EXERCISE AIM ▸ Everything from the line containing "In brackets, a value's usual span" through the line containing "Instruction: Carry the" in the listing below should be copied exactly, and nothing more.

--------

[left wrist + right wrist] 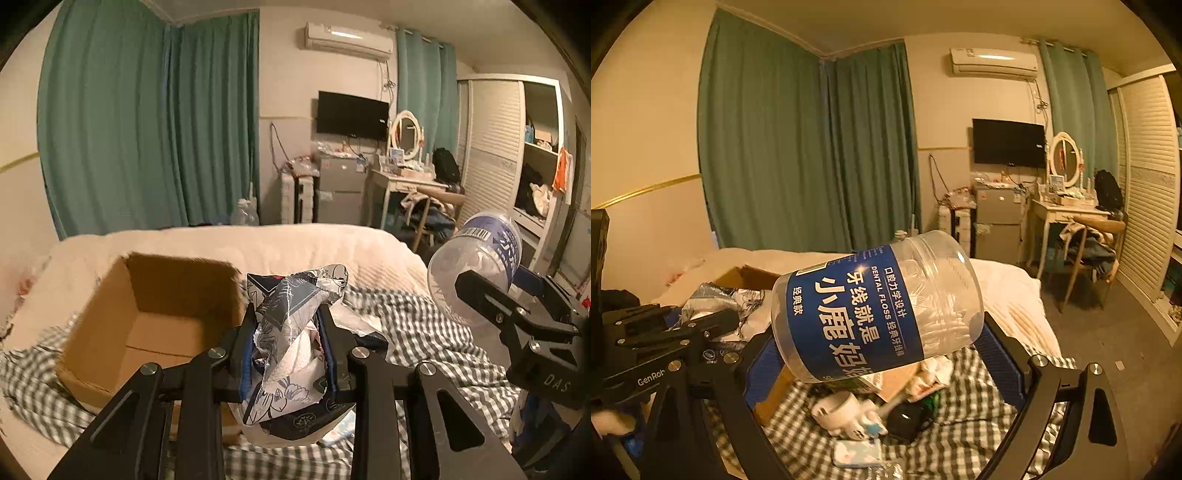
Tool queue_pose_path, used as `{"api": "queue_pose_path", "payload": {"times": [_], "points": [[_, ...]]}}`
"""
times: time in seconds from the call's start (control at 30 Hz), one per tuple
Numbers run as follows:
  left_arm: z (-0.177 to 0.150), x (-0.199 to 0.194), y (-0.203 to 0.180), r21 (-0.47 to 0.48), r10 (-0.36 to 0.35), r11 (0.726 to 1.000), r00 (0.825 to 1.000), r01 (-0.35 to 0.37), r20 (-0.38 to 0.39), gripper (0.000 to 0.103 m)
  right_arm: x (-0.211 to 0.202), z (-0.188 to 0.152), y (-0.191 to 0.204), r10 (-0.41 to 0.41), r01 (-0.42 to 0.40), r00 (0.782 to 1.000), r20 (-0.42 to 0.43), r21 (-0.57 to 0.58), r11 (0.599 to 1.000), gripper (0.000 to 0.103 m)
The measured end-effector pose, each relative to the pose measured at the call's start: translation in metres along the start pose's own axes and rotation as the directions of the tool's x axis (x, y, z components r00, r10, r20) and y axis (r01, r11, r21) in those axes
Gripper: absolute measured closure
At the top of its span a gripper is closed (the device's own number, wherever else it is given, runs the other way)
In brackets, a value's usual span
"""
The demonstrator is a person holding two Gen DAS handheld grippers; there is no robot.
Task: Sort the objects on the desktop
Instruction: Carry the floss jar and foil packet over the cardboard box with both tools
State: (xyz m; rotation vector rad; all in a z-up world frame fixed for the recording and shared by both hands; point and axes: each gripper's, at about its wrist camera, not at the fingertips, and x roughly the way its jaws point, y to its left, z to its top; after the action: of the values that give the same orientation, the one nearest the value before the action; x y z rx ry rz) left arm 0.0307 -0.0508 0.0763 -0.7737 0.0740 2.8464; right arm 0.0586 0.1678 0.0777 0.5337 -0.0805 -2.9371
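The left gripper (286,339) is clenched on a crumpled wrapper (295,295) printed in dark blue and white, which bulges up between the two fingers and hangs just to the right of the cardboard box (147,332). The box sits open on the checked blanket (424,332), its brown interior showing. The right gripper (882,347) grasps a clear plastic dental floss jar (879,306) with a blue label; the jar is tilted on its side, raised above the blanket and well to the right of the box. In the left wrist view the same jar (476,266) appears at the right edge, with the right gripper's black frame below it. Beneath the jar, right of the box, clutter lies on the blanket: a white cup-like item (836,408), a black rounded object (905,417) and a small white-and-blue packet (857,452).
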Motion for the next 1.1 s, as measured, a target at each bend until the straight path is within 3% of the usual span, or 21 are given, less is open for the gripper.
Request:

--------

TASK ANSWER ▸
In brackets, a value's usual span
"""
The demonstrator is a person holding two Gen DAS handheld grippers; there is no robot.
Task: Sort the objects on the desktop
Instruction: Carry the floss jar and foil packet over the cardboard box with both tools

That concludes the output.